While the Securities and Exchange Commission has, under the new administration, indicated publicly that it may reduce its enforcement focus in areas of ESG and crypto disclosures, its scrutiny of accounting and auditing practices will remain robust. In 2024 alone, the SEC brought more than 45 enforcement actions involving financial misreporting. This pattern suggests that, even amid a broader shift toward deregulation, financial reporting integrity is still very much in the crosshairs, primarily due to concerns that inaccurate financial reporting erodes investor confidence and the market as a whole.

Given the significance of accounting estimates in financial reporting, it’s no surprise that many enforcement actions cite a registrant’s failure to appropriately consider all relevant facts and circumstances that could materially impact key assumptions that form the basis of accounting estimates, or intentionally ignore them. A prime example: In late 2024, United Parcel Service was fined $45 million by the SEC for materially misrepresenting its earnings. The company relied on an external valuation of one of its business units but withheld key information from the consultant. As a result, the unit was grossly overvalued, and UPS avoided recording a goodwill impairment. This case illustrates how selective disclosure, even without overt intent to deceive, can result in significant enforcement and reputational damage.

The judgment-fraud continuum

Management accounting judgments are not inherently problematic — after all, no standard can prescribe treatment for every unique transaction. But it’s when those judgments lack a sound basis, are inconsistently applied from one reporting period to the next, ignore contradictory evidence, or aren’t clearly documented that problems arise.

Case in point 1: Percentage of completion accounting

Consider revenue recognition in long-term contracts, a recurring hotspot in SEC enforcement. U.S. GAAP and IFRS both permit revenue to be recognized based on progress toward completion. This requires assumptions about future costs, contract modifications and the likelihood of contingent income. These assumptions should be reasonable and evidence-based — but our investigations often reveal overly optimistic revenue forecasts or misreporting of costs that can artificially boost profits.

A recent example relates to the AI-enabled robotic company Symbotic Inc., which reported errors related to its revenue recognition practices in 2024 due to material weaknesses in its internal controls that prematurely recognized expenses related to goods and services it was providing to customers under milestone achievements. In addition, the company failed to recognize cost overruns that could not be recovered and should have therefore been written off. Due to Symbotic recognizing revenue under a percentage of completion basis, the recognition of expenses prior to the satisfaction of key milestones resulted in the early recognition of revenue. Symbotic was sued for securities fraud in a class-action lawsuit, following a more than 35% decline in its share price and has announced an ongoing investigation by the SEC. 
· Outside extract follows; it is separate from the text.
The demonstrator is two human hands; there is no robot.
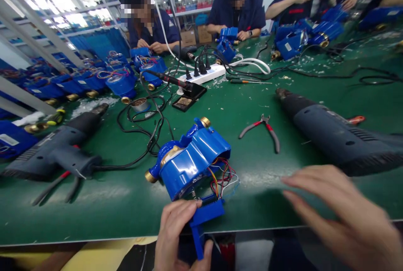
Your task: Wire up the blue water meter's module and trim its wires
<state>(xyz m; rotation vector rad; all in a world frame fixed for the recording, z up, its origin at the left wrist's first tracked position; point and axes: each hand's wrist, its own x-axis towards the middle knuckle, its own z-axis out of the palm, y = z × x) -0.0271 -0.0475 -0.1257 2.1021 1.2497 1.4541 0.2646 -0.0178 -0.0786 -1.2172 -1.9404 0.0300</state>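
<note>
Nearest, at the bench edge, the left hand (pixel 178 237) pinches a blue plastic bracket (pixel 208 213) in a narrow, firm hold between thumb and fingers, its stem hanging down past the edge. The right hand (pixel 344 216), blurred, hovers to the right with fingers spread wide, holding nothing. Just beyond the left hand lies the water meter (pixel 192 162), on its side on the green workbench (pixel 261 195), slightly left of centre. Its blue casing is tilted toward the person, and its long axis runs from one brass end (pixel 151 176) at near left to the other (pixel 205 122) at far right. Thin red, yellow and white wires (pixel 222 176) loop between casing and bracket, with a small coil spring (pixel 193 194) beside them. Holding the bracket this close seems sound, as the wires stay slack and unstrained. Farther off lie red-handled pliers (pixel 260 132), with a dark grey heat gun (pixel 336 136) to the right and another (pixel 53 153) to the left. Beyond stand a soldering iron stand (pixel 189 99) and a white power strip (pixel 201 74), then more blue meters (pixel 122 84) at left and co-workers (pixel 236 15) at far side.
</note>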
This issue also crosses industries and geographies. U.K. oilfield services and engineering company Wood Group plc experienced an over 68% decrease in its share price since it announced in November 2024 that it had identified “inappropriate management pressure and override to maintain previously reported positions” leading to information being withheld from internal auditors. Reports have suggested the company engaged in over-optimistic accounting judgment and a lack of evidence to support assumptions made and positions taken.

Case in point 2: Straightforward accounting estimates

While fraud may be easier to conceal in complex areas of accounting, it can also manifest itself in more straightforward recurring practices. At the end of each reporting period, companies are required to estimate and record accruals for expenses that have been incurred but for which an invoice has not yet been received. Macy’s reported that a single employee had made unsupported or unjustified adjustments to the retailer’s accrual entries to conceal $151 million of small-package delivery expenses over a two-year period from Q4 2022 through Q3 2024. While the SEC has not announced a formal investigation, a securities class action was filed against the company, and the company announced it had initiated a $600,000-plus clawback in executive bonuses.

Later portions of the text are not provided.